June 9, 1963 Hamer and fellow colleagues were returning home from a citizenship training session in Charleston, South Carolina. Their bus was stopped in Winona, Mississippi. “In an act of protest, several members of the group sat at the bus station’s White’s only lunch counter. Before long the police removed them from the café, arresting six people. In jail, several of the activists were beaten by the police and by other African Americans inmates, whom the police forced to use blackjacks as weapons. The damage done to Hamer’s eyes, legs and kidneys would affect her for the rest of her life”. (PBS) 

Hamer talked about the jail house beatings when she testified in front of the Credentials Committee. She recalled the brutal beating at the hands of two Black prisoners: “ . . . I was carried out of that cell into another cell where they had two Negro prisoners. The State Highway Patrolmen ordered the first Negro to take the blackjack.

“The first Negro prisoner ordered me, by orders from the State Highway Patrolman, for me to lay down on a bunk bed on my face.  I laid on my face and the first Negro began to beat. I was beat by the first Negro until he was exhausted. I was holding my hands behind me at that time on my left side, because I suffered from polio when I was six years old”. These Black jail house abusers did not break Hamer's spirit.

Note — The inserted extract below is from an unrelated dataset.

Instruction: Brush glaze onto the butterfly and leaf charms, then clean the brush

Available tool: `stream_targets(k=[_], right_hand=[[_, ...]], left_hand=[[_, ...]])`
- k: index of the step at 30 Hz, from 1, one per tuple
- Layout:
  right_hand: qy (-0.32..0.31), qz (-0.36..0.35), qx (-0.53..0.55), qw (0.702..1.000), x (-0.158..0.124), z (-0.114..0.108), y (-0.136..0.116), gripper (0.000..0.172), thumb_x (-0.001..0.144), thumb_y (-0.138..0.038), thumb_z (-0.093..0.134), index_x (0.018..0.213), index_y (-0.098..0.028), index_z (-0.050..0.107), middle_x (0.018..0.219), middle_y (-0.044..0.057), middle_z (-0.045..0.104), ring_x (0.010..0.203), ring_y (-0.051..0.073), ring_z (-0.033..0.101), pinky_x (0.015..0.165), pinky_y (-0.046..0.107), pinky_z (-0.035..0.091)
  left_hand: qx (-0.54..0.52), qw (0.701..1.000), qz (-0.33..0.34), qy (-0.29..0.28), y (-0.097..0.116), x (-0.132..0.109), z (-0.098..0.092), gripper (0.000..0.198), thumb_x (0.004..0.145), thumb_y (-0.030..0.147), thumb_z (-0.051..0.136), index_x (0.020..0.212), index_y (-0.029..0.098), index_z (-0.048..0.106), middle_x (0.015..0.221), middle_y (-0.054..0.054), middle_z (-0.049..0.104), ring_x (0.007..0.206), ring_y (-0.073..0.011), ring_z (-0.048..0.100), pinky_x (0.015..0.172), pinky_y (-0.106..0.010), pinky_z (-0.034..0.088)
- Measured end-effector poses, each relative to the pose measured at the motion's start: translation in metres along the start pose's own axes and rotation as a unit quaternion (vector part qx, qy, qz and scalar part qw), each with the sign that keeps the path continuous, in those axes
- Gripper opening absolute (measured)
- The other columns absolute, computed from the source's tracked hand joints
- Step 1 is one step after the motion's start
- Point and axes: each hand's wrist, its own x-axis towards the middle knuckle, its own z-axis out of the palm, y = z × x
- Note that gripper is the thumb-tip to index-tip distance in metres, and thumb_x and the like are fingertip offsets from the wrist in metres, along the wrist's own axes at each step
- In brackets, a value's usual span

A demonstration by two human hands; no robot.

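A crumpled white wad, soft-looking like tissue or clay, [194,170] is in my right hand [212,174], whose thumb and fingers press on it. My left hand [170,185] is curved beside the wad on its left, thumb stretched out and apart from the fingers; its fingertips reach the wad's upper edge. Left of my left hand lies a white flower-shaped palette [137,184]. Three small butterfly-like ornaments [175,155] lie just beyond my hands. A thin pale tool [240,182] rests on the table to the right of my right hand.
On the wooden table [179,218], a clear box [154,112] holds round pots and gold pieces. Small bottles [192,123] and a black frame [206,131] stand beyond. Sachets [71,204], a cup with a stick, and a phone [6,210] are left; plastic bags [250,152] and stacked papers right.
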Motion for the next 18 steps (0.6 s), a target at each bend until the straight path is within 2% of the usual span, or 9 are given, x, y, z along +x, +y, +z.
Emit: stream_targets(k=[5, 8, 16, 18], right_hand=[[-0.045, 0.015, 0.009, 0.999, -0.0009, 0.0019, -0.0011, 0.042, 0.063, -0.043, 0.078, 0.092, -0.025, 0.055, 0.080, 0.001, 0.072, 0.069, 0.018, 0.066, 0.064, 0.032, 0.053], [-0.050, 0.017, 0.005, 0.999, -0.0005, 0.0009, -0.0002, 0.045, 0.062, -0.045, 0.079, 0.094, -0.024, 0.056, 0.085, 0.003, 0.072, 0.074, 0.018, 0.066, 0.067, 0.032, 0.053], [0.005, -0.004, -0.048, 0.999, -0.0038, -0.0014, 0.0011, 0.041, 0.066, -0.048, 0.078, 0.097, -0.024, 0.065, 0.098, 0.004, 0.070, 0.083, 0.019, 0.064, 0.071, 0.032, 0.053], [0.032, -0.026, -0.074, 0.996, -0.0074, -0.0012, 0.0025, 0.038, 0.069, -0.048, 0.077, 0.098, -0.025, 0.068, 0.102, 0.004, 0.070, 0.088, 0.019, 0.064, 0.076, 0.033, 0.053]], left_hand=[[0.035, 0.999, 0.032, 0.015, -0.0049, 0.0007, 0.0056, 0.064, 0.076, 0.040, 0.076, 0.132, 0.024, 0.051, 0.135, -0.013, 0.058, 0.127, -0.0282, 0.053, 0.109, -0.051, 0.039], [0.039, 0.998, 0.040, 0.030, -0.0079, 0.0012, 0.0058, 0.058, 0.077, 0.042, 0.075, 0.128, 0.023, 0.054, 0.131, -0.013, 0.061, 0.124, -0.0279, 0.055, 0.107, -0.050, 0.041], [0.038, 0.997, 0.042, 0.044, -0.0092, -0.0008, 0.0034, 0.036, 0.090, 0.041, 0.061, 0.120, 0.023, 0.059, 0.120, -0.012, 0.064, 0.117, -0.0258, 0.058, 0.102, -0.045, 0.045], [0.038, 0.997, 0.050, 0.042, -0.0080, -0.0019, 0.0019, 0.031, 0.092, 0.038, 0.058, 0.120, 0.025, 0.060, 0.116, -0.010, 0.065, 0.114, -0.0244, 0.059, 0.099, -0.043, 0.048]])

Hamer ran for State Senator in 1971, District 11, Bolivar and Sunflower Counties. She lost the race but not her zest to fight for what was right, stepping in where she saw civil rights being violated and denied to Black Mississippians. 

Hamer, who was threatened with death many times was diagnosed to have breast cancer in 1976. She continued her purpose until she was hospitalized. She died March 17, 1977 at age 59.  U.S. delegate to the United Nations, Andrew Young, Jr., delivered Hamer’s eulogy at her funeral. Ella Baker (above photo) of the Southern Christian  Leadership Conference and several noted civil rights leaders spoke at Hamer's funeral in celebration of the life she lived.